> _Brief_
Say how many lines in the entries hold the word "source", and reply with that number only.

***** Input data *****

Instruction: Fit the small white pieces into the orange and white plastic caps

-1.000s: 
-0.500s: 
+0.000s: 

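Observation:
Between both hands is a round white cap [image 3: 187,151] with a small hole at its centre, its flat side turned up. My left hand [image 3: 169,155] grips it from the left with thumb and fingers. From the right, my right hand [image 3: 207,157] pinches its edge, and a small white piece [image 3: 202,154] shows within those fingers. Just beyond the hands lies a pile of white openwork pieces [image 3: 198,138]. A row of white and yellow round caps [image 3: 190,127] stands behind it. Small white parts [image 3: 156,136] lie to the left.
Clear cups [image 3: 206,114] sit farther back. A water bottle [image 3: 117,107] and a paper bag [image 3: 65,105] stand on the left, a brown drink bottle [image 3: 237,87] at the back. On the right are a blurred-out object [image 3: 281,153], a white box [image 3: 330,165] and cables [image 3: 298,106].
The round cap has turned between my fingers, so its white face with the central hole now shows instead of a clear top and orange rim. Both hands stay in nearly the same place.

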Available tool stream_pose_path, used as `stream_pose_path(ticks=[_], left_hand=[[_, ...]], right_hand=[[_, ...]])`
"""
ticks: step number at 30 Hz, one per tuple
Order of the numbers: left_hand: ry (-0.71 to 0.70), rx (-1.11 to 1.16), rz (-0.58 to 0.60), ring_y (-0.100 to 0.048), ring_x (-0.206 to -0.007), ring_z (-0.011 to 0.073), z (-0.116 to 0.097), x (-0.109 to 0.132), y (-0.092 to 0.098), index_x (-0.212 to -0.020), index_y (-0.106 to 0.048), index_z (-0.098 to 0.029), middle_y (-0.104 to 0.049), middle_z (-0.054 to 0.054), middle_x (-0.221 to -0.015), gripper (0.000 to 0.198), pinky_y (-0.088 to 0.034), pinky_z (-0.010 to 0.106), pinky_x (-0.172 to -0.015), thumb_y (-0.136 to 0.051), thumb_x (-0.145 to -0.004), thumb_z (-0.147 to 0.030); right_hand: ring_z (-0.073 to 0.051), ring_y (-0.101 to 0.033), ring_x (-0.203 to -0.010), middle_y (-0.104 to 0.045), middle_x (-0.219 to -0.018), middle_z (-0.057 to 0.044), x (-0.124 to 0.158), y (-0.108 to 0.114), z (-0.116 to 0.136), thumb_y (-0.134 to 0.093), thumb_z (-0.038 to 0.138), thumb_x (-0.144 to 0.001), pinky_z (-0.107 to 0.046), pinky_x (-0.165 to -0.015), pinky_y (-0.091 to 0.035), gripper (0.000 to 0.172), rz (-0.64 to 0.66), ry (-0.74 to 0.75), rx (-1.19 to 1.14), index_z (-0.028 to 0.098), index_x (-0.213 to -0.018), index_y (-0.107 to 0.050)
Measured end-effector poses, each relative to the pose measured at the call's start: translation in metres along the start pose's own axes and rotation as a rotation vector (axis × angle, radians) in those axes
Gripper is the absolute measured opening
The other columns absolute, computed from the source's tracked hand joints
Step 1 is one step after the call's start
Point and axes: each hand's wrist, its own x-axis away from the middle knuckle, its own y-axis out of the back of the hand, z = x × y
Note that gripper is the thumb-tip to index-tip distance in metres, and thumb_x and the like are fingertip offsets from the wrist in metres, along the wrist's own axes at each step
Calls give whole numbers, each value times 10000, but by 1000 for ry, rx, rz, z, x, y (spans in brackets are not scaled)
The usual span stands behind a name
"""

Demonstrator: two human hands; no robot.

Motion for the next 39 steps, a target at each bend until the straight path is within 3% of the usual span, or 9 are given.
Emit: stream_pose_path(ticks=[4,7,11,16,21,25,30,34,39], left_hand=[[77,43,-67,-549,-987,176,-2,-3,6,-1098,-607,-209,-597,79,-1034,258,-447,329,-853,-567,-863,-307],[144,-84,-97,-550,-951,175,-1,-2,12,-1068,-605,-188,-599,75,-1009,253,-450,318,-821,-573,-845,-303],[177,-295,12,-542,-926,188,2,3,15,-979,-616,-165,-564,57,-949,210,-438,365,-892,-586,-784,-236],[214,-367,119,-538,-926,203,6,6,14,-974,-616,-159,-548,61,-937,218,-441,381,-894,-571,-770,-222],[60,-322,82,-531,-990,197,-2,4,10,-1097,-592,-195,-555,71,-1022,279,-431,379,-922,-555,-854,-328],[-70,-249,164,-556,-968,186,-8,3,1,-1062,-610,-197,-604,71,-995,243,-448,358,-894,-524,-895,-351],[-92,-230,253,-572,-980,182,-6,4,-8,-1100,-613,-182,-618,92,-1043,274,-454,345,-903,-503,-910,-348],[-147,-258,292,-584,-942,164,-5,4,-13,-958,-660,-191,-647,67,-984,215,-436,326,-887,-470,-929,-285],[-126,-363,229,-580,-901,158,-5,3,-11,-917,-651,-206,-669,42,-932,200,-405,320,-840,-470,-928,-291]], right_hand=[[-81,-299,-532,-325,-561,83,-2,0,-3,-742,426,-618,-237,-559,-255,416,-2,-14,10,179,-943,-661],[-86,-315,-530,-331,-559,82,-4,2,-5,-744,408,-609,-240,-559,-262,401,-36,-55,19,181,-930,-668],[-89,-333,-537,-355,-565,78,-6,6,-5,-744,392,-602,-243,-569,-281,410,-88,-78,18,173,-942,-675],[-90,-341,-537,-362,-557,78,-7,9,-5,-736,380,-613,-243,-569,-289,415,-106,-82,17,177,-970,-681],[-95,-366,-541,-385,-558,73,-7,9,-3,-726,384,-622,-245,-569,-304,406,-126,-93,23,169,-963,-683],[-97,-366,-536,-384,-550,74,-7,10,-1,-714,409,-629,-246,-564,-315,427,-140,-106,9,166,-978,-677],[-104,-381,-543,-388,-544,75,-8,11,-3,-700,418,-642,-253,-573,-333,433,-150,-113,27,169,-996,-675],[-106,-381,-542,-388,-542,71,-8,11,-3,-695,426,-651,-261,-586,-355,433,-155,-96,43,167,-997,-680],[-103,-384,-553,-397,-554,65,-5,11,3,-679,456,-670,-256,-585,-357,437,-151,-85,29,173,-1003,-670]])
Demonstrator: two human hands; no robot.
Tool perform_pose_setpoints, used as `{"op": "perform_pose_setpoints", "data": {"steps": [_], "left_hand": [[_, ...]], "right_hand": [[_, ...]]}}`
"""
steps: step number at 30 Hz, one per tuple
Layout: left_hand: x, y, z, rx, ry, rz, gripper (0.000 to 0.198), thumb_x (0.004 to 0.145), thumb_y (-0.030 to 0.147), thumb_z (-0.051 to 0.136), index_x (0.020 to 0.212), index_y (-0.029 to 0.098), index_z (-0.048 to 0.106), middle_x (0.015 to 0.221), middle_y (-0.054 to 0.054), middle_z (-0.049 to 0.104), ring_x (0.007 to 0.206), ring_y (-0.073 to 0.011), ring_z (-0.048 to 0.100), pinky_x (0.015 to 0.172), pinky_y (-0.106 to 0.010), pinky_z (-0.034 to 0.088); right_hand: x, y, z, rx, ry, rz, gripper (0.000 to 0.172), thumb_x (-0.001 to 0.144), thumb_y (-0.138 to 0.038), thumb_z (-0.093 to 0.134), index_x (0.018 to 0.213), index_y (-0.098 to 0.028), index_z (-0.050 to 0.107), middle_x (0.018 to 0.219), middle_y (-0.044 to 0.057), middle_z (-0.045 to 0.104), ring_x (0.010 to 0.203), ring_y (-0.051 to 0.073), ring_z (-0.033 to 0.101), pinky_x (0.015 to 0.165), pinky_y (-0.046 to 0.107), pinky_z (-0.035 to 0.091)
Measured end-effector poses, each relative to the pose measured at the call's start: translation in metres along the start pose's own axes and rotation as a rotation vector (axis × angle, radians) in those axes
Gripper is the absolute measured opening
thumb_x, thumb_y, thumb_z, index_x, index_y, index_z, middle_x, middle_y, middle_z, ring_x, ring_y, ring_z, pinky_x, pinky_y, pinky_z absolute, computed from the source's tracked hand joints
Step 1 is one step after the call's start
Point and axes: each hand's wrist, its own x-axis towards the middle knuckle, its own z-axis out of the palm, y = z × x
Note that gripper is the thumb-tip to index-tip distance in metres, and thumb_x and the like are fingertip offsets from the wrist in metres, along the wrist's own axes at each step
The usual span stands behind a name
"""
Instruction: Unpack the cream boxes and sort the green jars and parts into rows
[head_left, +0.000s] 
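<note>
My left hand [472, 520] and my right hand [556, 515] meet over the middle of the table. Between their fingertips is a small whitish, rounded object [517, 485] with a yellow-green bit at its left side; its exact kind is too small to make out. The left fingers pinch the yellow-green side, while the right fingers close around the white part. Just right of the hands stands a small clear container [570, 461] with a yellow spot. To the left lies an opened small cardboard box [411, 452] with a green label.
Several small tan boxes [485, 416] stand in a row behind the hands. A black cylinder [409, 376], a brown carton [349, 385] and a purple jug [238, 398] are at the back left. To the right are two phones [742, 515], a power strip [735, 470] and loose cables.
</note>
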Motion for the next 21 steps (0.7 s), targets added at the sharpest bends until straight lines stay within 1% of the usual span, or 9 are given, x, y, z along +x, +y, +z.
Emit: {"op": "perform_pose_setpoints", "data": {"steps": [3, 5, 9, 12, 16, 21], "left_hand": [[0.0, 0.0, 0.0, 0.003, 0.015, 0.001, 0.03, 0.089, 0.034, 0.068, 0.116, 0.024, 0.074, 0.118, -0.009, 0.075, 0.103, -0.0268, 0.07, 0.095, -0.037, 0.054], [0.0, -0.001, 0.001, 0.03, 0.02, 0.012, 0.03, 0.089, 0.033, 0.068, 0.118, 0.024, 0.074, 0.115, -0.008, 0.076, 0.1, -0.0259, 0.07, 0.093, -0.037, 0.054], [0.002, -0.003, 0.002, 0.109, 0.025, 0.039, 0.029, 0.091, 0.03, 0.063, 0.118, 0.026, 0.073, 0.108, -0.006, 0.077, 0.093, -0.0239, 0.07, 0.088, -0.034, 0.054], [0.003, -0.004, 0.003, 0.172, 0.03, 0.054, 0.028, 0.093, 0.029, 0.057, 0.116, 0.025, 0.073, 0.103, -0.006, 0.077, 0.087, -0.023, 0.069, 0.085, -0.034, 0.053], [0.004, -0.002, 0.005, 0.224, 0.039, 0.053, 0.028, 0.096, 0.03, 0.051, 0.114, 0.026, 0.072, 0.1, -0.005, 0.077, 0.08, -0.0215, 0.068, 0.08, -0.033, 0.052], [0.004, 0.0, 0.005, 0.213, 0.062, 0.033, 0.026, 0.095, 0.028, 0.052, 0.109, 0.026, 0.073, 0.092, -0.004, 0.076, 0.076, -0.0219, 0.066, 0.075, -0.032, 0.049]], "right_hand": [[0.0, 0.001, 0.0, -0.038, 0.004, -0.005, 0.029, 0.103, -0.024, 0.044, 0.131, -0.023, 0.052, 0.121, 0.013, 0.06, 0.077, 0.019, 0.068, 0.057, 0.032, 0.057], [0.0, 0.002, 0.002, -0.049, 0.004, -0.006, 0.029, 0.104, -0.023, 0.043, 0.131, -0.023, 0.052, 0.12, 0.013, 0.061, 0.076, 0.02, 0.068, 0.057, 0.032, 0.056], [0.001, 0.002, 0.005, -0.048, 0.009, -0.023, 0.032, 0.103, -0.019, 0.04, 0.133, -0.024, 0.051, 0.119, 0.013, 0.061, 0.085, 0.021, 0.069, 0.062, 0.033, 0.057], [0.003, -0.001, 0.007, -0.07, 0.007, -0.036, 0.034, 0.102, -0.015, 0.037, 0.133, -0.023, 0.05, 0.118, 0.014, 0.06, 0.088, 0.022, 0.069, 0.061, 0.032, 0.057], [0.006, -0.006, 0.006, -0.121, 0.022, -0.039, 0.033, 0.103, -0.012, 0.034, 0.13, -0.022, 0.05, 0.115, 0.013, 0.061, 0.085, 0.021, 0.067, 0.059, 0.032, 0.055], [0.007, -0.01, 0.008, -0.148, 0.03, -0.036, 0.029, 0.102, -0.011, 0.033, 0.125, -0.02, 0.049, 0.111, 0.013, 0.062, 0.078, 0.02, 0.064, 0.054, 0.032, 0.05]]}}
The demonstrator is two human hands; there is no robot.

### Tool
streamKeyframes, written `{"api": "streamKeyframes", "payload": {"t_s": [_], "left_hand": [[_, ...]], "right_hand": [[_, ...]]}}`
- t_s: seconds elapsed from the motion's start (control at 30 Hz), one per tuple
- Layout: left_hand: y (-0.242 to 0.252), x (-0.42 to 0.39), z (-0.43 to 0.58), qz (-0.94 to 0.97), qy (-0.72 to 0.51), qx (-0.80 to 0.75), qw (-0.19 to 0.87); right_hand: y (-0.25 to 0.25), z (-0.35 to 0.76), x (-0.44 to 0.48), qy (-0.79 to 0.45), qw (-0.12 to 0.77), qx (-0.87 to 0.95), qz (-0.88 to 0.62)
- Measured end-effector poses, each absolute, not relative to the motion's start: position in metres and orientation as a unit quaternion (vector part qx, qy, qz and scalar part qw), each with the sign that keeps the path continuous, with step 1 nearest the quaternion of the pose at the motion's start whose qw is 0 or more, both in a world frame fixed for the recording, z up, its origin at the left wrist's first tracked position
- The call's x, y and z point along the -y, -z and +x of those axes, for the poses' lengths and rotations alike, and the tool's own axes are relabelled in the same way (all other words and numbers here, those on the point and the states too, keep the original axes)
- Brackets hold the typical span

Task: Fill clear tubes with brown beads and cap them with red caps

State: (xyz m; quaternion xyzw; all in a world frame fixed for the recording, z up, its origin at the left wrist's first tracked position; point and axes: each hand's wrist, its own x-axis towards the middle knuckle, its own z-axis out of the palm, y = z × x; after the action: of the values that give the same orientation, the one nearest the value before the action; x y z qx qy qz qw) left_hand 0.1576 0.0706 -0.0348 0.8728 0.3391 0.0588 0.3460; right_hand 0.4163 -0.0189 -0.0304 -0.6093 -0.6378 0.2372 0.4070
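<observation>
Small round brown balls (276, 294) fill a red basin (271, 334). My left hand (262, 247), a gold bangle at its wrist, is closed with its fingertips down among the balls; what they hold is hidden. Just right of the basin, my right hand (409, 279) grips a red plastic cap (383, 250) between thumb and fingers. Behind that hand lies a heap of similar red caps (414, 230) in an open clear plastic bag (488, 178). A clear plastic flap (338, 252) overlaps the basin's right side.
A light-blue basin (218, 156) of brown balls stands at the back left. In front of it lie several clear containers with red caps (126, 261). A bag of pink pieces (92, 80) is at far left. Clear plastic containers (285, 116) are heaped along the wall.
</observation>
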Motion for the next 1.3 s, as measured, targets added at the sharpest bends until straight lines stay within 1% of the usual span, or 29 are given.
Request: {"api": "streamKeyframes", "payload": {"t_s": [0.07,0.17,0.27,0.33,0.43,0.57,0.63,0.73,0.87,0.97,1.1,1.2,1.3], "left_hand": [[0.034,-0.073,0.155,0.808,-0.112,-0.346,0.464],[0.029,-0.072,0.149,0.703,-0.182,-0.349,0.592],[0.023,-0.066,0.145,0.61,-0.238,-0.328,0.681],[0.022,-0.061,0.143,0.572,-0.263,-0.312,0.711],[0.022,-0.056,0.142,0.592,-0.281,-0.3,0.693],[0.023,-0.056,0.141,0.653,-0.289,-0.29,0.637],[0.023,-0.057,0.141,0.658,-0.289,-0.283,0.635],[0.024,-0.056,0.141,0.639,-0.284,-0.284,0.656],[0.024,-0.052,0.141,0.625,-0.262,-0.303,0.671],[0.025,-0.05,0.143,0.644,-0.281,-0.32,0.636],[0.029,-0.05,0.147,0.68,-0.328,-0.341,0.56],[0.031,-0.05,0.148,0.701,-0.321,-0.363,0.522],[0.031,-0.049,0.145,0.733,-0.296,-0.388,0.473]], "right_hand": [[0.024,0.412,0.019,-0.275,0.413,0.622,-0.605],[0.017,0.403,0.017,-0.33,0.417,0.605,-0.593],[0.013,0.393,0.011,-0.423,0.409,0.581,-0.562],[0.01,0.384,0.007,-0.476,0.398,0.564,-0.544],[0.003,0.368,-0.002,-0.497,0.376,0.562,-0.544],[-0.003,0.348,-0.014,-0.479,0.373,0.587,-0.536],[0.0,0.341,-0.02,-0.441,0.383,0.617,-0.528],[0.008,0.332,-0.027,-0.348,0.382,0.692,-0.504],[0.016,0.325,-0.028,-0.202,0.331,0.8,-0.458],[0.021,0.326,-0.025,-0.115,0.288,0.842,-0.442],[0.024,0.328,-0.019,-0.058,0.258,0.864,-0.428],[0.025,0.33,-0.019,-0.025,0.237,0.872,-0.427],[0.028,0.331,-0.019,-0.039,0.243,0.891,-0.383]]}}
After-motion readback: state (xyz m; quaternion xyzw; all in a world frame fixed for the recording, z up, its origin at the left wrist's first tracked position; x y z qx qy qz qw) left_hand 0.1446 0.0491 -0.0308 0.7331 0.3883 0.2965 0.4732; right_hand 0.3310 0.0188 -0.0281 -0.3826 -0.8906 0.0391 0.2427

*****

> _Task result_
2